LISTED RECORDS:
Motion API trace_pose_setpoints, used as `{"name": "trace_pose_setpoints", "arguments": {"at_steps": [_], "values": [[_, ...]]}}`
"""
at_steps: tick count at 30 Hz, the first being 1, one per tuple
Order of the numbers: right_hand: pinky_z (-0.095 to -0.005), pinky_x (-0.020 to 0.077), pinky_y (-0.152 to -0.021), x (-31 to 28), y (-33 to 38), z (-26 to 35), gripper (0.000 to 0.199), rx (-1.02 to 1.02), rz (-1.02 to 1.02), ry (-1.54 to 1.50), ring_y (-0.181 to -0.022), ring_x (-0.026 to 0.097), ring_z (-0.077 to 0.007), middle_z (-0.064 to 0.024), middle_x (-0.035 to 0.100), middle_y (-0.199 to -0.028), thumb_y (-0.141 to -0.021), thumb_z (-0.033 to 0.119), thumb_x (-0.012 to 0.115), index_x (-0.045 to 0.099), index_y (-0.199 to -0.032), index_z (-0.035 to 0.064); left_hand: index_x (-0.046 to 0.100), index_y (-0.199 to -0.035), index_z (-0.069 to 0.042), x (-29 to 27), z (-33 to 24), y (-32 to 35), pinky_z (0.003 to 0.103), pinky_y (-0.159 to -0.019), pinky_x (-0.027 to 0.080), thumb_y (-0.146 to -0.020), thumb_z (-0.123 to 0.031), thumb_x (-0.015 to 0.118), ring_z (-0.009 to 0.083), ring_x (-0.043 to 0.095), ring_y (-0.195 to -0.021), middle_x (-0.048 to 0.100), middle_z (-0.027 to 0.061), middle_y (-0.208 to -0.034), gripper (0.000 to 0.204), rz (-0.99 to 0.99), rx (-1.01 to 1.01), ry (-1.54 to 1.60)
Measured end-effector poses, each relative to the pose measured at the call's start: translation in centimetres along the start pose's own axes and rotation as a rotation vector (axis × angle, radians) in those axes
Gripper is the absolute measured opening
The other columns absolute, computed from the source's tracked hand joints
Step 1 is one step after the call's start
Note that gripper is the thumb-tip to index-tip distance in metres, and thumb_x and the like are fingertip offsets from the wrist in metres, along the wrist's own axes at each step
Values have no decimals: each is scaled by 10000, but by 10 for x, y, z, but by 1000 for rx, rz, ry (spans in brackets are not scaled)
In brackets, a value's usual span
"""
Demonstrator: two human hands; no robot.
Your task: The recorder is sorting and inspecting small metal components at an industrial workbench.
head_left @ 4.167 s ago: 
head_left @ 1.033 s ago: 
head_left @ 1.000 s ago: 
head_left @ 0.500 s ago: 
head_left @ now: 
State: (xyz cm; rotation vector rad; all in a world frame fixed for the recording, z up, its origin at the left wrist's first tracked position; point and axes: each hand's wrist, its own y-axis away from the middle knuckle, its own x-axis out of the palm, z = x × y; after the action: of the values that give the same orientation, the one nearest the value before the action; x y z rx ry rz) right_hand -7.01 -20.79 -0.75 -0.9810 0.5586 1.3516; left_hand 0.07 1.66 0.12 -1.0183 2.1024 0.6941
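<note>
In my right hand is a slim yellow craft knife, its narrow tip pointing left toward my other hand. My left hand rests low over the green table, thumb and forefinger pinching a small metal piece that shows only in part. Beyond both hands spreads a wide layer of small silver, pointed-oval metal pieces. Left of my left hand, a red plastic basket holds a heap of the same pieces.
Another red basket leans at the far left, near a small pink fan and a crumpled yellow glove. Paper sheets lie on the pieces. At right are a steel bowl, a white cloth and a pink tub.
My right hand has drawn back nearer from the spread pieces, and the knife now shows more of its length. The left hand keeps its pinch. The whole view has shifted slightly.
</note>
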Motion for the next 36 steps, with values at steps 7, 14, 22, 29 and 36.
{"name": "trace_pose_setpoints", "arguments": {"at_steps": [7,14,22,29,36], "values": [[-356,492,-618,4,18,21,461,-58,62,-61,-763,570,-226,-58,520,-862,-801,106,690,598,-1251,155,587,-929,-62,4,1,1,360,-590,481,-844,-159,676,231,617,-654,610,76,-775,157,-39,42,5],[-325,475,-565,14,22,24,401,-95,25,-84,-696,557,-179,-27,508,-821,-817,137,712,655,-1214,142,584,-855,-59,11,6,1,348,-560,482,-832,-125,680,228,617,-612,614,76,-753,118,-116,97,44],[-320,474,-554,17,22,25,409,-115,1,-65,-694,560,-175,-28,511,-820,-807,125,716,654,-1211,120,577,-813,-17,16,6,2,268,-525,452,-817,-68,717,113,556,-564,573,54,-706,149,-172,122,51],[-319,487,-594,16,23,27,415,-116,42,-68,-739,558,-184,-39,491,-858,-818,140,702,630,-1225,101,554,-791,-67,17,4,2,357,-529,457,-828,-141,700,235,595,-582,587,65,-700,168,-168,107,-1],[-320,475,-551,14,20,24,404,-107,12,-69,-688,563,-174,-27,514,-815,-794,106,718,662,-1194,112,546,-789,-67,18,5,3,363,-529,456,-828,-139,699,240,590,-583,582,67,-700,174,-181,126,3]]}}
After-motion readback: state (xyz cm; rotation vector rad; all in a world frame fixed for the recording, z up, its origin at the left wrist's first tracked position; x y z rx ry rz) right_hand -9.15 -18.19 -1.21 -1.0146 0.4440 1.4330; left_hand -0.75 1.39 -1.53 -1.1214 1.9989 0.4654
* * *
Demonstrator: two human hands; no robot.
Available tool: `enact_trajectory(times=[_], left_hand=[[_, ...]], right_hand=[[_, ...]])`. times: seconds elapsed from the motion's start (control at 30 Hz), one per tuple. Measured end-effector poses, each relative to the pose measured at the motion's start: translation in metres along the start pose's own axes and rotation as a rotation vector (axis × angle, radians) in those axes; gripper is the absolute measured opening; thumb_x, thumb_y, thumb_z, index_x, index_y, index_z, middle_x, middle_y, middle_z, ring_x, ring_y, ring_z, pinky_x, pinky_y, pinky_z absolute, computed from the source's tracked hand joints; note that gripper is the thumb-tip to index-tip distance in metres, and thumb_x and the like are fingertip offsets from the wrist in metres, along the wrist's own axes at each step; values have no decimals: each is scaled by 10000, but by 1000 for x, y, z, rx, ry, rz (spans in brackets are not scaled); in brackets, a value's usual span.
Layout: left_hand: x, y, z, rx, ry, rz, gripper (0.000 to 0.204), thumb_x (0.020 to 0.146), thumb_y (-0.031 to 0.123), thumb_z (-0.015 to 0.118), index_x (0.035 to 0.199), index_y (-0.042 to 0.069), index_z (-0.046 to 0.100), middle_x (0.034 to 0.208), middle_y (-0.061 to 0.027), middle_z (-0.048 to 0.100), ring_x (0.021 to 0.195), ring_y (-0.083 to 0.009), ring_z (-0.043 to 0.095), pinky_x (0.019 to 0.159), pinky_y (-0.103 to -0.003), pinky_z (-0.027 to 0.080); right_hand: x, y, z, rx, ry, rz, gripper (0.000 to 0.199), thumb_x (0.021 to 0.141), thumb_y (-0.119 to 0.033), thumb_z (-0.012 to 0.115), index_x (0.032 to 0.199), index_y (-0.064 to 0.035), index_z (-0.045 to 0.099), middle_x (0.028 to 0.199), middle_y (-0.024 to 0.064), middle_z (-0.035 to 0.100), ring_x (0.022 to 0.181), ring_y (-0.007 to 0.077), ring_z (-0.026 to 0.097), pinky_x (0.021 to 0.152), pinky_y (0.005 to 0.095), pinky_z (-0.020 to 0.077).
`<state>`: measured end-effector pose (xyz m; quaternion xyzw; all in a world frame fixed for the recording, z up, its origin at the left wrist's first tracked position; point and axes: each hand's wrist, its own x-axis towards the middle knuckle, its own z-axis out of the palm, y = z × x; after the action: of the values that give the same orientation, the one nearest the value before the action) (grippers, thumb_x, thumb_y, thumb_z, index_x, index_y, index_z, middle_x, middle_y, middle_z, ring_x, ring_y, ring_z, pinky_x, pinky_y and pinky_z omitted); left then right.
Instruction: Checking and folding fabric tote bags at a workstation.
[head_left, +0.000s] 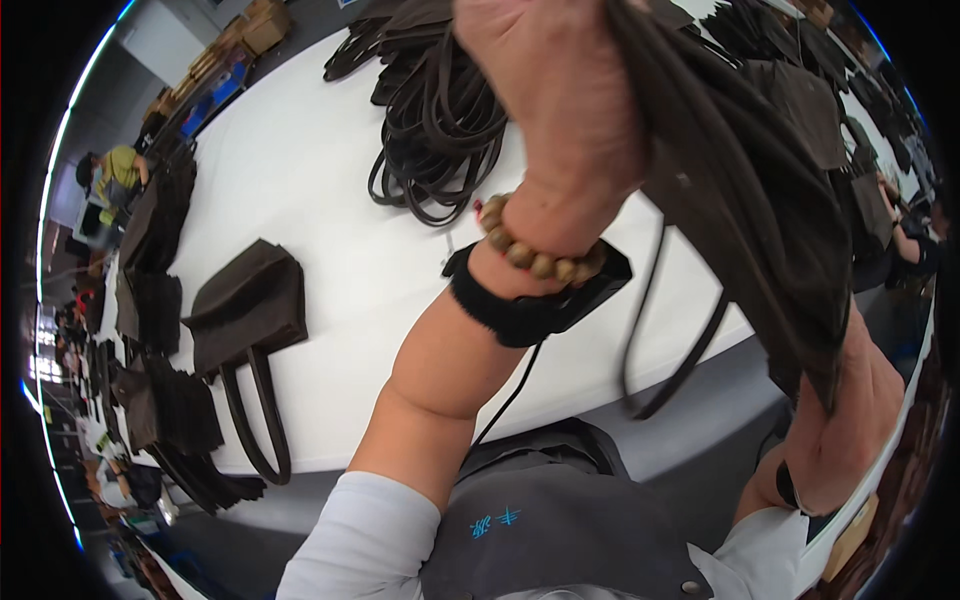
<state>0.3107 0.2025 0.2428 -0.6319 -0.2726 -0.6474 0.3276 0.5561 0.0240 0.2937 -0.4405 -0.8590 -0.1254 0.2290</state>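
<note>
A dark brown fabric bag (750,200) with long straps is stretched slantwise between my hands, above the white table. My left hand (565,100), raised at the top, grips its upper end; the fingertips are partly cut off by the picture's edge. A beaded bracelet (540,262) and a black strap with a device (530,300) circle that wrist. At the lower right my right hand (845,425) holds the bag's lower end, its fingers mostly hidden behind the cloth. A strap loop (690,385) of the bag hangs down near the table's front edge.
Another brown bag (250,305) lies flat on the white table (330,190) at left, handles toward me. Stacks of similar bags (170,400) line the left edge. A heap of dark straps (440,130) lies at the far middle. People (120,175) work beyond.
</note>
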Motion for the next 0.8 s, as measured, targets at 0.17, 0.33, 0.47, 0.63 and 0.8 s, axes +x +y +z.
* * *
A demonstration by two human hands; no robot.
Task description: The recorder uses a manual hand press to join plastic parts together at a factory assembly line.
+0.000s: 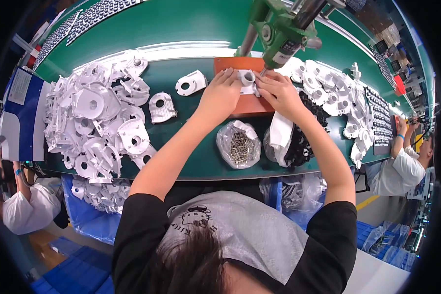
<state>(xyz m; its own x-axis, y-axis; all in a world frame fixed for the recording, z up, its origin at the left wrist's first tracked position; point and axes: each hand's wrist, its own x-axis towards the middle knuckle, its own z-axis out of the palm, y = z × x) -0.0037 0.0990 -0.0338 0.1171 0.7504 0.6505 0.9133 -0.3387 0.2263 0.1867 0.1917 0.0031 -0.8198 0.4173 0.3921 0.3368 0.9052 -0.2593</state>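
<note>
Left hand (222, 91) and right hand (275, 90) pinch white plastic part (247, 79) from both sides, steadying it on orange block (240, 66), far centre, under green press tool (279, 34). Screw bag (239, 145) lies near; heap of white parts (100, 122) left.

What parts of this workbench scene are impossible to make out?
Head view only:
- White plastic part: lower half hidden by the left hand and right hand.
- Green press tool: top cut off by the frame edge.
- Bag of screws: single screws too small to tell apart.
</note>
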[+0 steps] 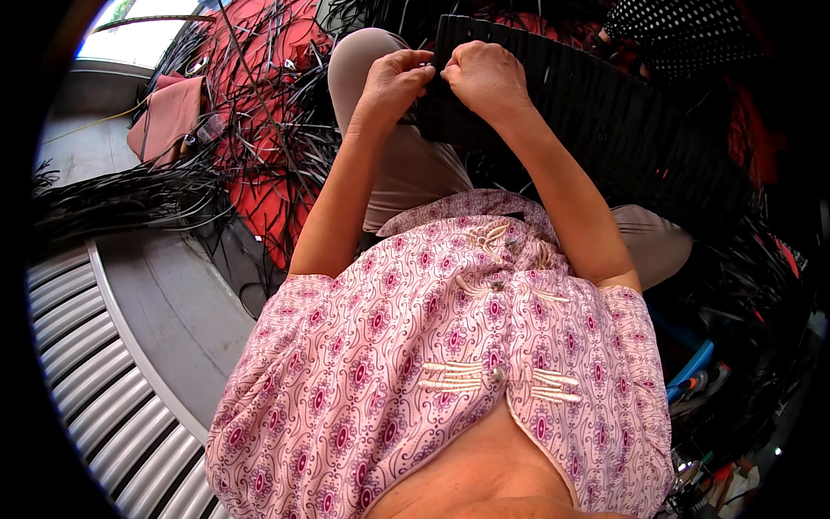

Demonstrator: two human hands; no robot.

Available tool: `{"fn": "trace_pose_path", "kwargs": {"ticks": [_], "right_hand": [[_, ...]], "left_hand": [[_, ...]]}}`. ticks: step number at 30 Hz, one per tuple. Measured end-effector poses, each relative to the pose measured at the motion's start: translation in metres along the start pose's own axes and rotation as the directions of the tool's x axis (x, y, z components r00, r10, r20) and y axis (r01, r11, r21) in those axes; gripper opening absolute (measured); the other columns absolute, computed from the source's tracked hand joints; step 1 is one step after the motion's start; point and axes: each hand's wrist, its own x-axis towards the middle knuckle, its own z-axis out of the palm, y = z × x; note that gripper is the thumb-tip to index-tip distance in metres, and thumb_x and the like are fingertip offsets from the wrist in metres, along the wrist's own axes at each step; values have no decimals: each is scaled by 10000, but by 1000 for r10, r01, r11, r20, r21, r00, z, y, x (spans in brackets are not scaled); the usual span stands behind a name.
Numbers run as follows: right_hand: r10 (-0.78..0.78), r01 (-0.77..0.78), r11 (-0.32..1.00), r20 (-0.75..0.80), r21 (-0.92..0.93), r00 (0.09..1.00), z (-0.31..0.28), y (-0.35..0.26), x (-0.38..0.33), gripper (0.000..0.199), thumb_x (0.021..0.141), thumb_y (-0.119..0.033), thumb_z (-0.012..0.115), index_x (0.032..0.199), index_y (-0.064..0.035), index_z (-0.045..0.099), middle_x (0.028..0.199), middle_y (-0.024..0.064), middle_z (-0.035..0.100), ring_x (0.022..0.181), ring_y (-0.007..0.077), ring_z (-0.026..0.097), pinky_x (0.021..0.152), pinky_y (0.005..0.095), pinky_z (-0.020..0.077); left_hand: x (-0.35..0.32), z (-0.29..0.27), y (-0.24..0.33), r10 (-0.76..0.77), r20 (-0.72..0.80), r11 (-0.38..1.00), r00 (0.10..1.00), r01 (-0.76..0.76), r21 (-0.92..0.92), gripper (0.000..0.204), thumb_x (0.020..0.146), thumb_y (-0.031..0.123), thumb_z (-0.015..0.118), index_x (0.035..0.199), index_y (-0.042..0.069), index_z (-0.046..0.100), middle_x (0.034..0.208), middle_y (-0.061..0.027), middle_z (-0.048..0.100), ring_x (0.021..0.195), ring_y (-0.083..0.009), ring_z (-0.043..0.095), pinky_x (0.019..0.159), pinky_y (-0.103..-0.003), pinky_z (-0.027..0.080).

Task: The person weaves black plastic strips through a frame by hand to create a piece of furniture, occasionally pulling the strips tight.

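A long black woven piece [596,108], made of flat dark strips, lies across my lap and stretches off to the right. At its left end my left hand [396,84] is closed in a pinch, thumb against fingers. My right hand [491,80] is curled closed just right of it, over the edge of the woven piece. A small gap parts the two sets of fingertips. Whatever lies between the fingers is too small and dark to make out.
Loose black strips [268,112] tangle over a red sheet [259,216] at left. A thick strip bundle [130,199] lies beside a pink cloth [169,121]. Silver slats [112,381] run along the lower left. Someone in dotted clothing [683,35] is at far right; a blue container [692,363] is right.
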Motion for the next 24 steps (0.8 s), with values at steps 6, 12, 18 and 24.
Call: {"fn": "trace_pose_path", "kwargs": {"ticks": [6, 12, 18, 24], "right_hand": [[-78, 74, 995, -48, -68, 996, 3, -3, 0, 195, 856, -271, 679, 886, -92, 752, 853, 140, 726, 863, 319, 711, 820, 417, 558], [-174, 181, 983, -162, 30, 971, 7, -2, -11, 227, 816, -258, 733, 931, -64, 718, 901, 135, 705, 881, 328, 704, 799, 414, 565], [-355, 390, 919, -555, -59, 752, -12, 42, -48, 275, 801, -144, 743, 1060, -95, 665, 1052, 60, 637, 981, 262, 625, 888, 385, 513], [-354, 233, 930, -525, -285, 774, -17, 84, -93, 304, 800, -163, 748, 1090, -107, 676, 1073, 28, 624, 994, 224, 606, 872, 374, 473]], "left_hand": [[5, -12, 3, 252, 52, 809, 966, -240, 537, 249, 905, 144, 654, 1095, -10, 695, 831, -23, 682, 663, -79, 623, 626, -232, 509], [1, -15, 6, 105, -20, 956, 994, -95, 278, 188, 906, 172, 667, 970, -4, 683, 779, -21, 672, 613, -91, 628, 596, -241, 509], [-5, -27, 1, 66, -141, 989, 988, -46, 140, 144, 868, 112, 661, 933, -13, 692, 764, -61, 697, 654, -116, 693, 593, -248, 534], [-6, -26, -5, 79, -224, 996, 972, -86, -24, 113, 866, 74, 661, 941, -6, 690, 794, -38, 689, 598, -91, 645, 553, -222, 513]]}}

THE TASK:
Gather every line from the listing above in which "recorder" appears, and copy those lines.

TASK SOLUTION:
Your task: The recorder is sorting and inspecting small metal components at an industrial workbench.
Task description: The recorder uses a manual hand press to join plastic parts together at a factory assembly line.

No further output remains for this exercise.